** Work task **
Look over the entries and say how many lines include the word "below". Only the number, please.

Study material START

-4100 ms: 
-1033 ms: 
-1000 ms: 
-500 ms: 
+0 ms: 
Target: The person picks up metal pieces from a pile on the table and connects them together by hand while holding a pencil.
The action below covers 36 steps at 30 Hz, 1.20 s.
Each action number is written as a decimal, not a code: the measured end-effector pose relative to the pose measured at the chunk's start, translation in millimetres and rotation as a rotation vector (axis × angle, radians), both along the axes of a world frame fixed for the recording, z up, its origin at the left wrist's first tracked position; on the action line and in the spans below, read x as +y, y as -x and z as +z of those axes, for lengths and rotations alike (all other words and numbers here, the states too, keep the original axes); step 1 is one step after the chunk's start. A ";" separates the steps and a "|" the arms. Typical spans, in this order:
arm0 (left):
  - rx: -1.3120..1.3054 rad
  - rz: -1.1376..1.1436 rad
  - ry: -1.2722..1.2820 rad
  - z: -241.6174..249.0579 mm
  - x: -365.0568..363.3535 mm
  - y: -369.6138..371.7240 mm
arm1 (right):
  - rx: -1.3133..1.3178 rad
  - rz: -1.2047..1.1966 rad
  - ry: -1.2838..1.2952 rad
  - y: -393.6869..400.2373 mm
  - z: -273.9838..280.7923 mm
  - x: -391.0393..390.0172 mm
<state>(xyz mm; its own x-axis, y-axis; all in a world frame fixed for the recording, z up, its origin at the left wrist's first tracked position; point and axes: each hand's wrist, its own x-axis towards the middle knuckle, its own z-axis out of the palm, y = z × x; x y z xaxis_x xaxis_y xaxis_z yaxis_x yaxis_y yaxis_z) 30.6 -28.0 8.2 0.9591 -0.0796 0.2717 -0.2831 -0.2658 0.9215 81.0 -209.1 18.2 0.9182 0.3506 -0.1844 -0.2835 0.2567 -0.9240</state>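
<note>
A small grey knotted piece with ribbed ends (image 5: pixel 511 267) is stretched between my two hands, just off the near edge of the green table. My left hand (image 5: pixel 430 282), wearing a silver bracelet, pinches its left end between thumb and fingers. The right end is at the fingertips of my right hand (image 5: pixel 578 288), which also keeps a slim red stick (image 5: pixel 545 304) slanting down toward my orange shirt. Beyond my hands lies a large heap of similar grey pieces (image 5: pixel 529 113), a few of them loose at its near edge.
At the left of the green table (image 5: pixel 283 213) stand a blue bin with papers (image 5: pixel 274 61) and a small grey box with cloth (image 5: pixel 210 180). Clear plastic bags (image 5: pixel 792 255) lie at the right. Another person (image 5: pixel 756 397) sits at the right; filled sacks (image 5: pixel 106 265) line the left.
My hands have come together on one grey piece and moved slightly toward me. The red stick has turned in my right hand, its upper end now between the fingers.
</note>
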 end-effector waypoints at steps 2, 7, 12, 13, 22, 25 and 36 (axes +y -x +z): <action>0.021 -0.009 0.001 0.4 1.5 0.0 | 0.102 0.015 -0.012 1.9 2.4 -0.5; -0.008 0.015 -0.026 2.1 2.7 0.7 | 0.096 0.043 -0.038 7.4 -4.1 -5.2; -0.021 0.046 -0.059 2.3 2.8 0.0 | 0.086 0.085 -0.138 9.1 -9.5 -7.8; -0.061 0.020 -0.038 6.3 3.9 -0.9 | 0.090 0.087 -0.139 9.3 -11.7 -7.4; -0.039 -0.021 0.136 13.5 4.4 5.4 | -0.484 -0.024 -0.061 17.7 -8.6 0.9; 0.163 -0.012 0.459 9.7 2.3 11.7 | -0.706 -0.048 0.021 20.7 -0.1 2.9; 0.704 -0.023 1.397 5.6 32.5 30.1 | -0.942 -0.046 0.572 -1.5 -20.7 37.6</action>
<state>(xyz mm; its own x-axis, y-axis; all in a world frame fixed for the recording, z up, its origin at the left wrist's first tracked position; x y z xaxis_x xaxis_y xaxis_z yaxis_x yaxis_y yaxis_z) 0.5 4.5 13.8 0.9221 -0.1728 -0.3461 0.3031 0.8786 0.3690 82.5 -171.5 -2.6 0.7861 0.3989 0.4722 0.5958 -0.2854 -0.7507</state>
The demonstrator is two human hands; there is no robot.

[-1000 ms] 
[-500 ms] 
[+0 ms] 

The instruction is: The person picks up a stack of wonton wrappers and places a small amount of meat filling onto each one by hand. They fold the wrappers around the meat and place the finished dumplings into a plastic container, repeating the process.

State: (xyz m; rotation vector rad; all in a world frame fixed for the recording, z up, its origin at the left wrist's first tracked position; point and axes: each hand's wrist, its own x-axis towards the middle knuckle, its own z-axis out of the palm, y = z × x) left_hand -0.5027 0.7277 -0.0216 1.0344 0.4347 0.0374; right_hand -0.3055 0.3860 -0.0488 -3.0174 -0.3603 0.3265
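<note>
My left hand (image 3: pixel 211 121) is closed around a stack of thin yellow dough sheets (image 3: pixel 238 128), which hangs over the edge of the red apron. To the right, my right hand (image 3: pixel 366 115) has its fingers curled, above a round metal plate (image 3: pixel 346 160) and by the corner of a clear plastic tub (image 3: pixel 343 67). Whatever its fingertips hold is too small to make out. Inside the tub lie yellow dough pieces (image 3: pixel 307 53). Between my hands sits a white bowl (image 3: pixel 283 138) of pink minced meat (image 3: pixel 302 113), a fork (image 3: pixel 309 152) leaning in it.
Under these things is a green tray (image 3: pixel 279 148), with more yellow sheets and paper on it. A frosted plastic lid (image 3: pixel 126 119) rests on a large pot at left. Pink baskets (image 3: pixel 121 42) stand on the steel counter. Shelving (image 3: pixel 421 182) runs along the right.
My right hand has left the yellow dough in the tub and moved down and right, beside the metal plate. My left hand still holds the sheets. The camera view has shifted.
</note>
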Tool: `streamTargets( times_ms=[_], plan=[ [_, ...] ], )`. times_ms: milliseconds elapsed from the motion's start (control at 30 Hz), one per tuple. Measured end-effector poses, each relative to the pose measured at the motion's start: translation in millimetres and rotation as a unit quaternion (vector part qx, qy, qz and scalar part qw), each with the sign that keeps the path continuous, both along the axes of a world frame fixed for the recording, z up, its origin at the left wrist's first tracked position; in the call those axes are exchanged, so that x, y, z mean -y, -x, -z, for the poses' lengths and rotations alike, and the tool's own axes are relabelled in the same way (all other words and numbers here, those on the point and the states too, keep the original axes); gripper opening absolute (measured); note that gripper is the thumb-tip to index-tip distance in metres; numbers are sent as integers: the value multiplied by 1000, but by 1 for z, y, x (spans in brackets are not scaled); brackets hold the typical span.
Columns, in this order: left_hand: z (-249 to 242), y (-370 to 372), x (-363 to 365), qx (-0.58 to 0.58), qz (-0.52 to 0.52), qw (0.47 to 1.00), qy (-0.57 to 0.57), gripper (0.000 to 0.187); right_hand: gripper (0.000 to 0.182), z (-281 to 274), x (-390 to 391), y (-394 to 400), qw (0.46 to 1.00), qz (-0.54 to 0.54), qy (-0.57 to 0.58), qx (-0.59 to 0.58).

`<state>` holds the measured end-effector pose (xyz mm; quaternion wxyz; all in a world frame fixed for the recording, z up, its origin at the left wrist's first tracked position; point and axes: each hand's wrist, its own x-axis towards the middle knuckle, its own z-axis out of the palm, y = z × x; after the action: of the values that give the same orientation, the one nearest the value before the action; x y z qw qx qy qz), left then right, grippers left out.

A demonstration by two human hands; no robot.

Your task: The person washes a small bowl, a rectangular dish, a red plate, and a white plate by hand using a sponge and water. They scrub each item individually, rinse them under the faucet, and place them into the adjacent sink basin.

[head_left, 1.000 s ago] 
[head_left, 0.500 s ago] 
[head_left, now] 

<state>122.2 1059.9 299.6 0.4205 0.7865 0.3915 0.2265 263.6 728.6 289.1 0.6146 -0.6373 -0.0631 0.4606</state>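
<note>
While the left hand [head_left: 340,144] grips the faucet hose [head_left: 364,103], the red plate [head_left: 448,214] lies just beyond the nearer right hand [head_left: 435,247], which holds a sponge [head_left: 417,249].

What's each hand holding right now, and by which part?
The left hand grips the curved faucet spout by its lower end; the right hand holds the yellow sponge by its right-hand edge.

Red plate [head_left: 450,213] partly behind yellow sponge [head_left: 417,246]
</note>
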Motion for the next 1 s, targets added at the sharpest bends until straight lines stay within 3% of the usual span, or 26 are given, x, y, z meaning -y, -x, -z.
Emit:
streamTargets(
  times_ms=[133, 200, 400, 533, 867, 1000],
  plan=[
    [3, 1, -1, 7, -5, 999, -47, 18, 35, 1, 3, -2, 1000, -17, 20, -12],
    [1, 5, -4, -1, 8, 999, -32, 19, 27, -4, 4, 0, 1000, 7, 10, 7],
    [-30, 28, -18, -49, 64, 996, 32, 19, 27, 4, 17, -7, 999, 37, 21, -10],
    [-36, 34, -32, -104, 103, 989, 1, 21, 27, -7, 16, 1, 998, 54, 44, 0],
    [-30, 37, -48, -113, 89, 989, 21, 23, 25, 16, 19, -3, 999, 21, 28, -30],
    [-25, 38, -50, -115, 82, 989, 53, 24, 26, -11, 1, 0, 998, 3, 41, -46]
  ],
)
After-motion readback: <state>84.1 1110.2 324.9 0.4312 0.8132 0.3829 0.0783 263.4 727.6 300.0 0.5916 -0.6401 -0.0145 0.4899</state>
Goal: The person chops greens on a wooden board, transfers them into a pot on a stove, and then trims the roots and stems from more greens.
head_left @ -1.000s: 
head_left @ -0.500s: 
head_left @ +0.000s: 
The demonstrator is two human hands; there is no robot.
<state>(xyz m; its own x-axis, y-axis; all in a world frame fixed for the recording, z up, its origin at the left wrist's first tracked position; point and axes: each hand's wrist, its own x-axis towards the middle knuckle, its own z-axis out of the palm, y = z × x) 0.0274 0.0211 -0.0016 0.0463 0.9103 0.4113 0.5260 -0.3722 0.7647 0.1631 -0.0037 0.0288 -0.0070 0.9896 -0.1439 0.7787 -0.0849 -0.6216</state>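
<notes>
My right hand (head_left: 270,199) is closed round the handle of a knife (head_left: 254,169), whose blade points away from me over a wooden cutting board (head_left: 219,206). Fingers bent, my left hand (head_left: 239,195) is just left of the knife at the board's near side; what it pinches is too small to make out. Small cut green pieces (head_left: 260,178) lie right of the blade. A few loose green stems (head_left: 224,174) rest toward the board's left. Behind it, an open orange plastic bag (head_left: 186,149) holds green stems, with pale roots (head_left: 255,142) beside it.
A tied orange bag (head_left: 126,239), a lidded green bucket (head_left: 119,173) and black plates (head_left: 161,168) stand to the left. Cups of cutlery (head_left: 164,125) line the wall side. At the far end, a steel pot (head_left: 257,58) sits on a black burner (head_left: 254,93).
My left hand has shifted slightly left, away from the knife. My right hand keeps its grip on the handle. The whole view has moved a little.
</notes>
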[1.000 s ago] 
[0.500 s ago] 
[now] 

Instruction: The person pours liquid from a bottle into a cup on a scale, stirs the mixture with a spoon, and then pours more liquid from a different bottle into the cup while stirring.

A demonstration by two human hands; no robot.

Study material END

** Answer space **
2